Produce a faithful copy of the data, one that leaves out the pictures.

┌──

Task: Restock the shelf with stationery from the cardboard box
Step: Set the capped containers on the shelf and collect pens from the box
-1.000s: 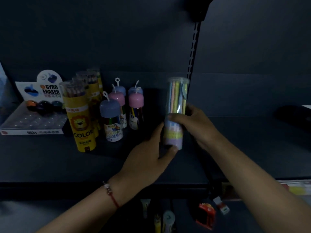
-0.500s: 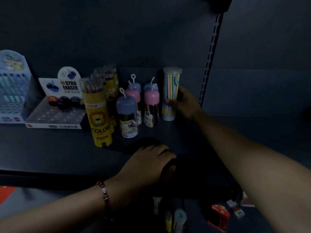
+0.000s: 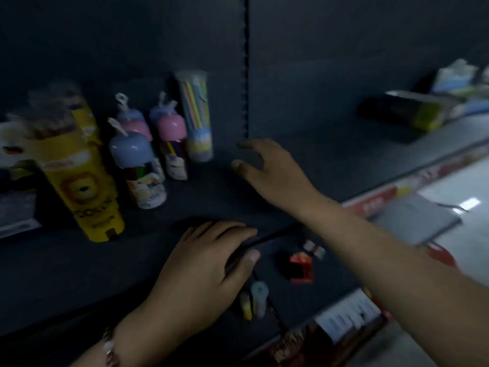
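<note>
Hands at a dark stationery shelf

The clear pencil tube (image 3: 197,115) stands upright on the shelf (image 3: 330,154), just right of the pink-capped bottles (image 3: 172,147) and behind a blue-capped bottle (image 3: 137,168); a yellow tube (image 3: 79,178) stands further left. The right hand (image 3: 270,170) hovers empty over the shelf, fingers loosely spread, apart from the pencil tube. The left hand (image 3: 209,268), a bracelet (image 3: 109,348) at its wrist, grips the shelf's front edge. On the lower shelf lie a red item (image 3: 301,266) and small blurred pieces. Boxes (image 3: 412,109) sit far right.
</note>
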The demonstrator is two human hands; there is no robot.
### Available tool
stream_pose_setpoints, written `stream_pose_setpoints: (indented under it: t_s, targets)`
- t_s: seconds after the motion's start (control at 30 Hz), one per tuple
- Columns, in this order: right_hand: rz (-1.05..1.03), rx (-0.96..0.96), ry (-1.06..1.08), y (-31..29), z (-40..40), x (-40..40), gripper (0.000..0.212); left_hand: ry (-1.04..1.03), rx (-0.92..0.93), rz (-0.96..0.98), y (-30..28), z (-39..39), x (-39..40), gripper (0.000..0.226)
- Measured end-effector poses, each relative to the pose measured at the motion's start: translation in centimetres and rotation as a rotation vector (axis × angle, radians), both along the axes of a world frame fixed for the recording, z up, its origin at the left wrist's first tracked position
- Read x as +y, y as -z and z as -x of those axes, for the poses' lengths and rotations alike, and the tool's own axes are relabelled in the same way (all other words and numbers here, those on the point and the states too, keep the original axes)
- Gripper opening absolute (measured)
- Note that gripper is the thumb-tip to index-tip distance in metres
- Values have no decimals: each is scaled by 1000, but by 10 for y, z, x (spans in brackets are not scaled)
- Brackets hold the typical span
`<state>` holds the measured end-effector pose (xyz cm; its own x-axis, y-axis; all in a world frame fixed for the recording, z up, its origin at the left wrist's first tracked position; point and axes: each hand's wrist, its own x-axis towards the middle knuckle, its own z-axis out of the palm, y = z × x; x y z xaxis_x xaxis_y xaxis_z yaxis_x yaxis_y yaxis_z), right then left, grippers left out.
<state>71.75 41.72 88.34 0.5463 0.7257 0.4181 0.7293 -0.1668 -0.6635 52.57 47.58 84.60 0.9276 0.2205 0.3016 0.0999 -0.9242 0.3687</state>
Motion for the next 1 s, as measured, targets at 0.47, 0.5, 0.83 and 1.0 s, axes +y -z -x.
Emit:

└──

Exercise solution ::
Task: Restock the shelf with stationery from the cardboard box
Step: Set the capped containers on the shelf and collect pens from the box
-1.000s: 
-0.500s: 
+0.000s: 
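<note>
Hands at a dark stationery shelf

The clear pencil tube (image 3: 197,115) stands upright on the shelf (image 3: 330,154), just right of the pink-capped bottles (image 3: 172,147) and behind a blue-capped bottle (image 3: 137,168); a yellow tube (image 3: 79,178) stands further left. The right hand (image 3: 270,170) hovers empty over the shelf, fingers loosely spread, apart from the pencil tube. The left hand (image 3: 209,268), a bracelet (image 3: 109,348) at its wrist, grips the shelf's front edge. On the lower shelf lie a red item (image 3: 301,266) and small blurred pieces. Boxes (image 3: 412,109) sit far right.
</note>
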The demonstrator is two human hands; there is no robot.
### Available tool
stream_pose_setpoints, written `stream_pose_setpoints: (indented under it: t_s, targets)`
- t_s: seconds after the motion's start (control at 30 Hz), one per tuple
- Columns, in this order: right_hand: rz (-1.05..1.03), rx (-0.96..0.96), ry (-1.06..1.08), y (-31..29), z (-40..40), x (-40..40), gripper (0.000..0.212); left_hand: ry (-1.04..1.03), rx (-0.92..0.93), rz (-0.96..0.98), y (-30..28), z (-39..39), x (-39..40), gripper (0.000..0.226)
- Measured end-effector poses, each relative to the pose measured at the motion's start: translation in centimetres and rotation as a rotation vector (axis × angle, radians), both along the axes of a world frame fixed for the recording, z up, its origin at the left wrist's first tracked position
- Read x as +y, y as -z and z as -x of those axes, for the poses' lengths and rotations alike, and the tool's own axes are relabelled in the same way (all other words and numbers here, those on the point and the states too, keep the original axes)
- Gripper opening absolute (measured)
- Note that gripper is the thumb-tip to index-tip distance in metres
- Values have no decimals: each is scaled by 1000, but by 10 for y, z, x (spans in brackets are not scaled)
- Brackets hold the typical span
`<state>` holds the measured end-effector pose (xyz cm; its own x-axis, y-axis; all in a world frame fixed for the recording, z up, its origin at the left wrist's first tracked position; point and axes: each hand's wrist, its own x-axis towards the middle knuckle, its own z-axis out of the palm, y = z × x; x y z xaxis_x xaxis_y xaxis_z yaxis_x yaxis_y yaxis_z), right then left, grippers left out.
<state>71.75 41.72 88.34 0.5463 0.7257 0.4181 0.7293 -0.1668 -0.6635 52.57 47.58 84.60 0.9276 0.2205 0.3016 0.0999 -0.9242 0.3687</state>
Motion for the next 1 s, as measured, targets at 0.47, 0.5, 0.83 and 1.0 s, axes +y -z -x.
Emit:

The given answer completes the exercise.